[Items from a data source]
Start of Block

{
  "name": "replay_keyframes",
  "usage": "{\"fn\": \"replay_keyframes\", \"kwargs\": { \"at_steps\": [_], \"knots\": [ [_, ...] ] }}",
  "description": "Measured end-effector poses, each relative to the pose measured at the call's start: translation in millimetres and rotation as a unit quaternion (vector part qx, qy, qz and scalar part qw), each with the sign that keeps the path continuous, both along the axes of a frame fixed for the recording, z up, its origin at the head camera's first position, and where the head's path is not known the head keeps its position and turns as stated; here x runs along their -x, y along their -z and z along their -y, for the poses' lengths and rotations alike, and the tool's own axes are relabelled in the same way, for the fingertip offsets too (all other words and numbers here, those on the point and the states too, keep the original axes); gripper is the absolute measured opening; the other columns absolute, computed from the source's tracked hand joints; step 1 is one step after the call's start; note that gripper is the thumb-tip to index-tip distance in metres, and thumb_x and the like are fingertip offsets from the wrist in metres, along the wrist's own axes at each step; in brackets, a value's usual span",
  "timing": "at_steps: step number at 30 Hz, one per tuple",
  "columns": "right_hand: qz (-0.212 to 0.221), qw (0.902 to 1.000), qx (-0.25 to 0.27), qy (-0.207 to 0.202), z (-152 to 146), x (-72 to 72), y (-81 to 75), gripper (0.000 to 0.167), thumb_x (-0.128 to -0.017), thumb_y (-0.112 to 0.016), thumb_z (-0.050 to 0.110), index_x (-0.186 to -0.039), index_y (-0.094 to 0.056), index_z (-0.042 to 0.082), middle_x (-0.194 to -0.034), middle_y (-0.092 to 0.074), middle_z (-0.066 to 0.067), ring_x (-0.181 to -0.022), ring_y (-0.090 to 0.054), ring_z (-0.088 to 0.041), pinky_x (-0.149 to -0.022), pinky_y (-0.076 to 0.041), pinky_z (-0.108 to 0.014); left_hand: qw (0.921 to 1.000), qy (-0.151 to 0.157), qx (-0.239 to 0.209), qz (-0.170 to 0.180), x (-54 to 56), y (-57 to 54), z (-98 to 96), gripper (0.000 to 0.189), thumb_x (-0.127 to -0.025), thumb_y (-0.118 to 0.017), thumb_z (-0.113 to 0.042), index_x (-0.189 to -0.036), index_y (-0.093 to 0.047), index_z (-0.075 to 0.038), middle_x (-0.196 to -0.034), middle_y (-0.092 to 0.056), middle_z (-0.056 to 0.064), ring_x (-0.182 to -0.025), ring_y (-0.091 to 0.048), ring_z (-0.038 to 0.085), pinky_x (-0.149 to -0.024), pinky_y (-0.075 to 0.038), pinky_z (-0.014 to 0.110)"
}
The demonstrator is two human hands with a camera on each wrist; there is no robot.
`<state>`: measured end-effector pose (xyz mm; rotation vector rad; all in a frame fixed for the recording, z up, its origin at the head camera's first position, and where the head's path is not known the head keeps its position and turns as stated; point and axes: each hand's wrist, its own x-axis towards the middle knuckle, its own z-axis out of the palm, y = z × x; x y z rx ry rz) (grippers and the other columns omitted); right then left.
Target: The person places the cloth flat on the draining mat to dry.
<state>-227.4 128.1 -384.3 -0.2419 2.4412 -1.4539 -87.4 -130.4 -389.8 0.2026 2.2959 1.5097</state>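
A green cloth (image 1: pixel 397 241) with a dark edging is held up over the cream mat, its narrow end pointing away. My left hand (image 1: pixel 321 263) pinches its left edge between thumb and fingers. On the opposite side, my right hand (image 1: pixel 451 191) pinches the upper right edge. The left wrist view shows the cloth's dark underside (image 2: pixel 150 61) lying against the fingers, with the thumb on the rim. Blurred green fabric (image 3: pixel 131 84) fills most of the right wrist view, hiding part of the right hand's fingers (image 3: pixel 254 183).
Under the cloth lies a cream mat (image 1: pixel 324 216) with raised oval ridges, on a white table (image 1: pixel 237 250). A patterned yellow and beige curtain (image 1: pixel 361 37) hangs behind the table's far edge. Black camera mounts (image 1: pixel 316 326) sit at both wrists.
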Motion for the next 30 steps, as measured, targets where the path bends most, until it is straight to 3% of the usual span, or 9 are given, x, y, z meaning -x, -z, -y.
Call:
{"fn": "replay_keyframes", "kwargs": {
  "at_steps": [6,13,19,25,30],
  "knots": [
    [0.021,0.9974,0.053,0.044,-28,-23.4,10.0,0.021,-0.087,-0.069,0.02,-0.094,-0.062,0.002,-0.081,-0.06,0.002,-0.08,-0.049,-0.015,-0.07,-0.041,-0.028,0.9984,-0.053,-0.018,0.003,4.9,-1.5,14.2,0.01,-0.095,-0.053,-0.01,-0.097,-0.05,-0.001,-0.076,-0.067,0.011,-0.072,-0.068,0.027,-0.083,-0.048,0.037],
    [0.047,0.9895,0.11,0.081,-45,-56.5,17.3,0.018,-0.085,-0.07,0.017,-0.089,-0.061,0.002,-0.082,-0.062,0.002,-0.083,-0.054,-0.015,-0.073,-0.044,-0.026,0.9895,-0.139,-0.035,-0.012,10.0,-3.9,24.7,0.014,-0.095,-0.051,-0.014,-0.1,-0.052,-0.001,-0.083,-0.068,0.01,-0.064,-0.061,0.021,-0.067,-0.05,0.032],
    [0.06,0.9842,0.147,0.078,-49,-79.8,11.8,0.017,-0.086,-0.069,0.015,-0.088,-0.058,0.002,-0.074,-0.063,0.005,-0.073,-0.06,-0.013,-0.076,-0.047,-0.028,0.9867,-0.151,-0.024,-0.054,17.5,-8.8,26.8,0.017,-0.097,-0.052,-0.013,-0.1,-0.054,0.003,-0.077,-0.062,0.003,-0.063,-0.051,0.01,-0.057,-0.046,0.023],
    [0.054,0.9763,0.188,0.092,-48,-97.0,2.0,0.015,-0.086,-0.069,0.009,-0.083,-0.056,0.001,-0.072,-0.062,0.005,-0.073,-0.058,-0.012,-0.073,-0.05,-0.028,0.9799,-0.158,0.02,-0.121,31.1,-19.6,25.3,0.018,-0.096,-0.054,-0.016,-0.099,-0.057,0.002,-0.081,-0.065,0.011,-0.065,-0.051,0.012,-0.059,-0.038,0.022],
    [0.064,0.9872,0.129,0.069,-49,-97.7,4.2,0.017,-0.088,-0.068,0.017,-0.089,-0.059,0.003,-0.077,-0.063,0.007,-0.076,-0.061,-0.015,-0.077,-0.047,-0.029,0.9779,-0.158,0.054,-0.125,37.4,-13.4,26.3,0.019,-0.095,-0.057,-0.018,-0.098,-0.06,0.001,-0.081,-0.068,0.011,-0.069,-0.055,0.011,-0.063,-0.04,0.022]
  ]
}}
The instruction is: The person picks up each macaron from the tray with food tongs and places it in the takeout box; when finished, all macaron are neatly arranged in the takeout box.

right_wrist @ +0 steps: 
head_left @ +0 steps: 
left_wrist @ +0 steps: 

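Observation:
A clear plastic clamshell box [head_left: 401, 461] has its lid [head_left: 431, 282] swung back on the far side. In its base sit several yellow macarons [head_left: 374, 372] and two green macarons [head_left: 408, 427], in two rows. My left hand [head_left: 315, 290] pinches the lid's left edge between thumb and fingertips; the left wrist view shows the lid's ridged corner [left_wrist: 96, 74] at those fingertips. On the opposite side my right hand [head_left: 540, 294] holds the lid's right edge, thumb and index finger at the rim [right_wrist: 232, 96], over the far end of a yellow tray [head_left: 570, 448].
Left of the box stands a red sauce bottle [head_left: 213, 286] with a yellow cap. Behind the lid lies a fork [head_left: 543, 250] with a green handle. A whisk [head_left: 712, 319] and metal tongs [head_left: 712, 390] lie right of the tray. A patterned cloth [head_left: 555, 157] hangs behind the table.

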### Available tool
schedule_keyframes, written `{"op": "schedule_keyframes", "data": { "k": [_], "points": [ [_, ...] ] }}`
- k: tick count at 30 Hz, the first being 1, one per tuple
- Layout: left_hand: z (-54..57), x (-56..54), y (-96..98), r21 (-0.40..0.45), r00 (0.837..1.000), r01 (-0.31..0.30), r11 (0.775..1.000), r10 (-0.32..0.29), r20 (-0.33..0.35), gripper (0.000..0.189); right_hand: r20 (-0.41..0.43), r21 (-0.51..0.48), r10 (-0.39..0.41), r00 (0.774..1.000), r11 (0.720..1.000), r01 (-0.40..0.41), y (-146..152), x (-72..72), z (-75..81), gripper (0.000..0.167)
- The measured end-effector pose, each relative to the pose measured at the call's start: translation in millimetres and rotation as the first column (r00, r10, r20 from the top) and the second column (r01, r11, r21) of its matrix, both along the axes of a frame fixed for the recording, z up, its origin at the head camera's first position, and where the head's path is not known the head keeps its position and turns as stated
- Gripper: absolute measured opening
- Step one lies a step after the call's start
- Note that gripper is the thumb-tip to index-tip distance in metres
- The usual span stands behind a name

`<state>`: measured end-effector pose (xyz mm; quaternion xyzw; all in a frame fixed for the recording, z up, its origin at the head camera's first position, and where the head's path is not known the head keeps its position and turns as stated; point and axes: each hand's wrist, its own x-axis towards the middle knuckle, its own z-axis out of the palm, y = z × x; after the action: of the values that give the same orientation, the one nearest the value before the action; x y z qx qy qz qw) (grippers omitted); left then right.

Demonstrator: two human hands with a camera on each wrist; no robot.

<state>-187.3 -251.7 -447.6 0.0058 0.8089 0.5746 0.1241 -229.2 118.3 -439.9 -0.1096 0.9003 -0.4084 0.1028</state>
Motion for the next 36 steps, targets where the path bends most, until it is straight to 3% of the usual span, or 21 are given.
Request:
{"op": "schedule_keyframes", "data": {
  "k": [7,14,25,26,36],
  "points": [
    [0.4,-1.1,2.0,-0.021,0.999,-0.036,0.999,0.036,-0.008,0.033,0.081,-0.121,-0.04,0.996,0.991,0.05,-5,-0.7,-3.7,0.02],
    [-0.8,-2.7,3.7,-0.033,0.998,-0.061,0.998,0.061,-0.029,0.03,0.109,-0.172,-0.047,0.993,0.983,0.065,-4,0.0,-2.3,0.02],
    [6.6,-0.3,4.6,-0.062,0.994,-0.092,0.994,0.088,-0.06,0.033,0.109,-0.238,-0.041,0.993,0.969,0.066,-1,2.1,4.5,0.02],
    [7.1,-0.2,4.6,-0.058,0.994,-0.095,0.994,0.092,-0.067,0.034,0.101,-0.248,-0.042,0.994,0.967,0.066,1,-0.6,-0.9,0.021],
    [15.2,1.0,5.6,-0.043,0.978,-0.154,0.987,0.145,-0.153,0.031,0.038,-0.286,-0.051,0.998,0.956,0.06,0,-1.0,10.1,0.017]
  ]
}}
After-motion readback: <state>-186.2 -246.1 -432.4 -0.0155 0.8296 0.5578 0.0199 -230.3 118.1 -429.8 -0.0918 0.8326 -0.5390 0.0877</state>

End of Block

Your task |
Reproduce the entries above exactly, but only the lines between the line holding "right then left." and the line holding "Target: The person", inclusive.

Exercise result |
`<state>`: measured end-effector pose (xyz mm; rotation vector rad; all in a frame fixed for the recording, z up, its origin at the head camera's first position, and where the head's path is not known the head keeps its position and turns as stated; point and axes: each hand's wrist, its own x-axis towards the middle knuckle, its own z-axis out of the palm, y = z × x; x y z rx ry rz) (grippers and the other columns omitted); right then left.
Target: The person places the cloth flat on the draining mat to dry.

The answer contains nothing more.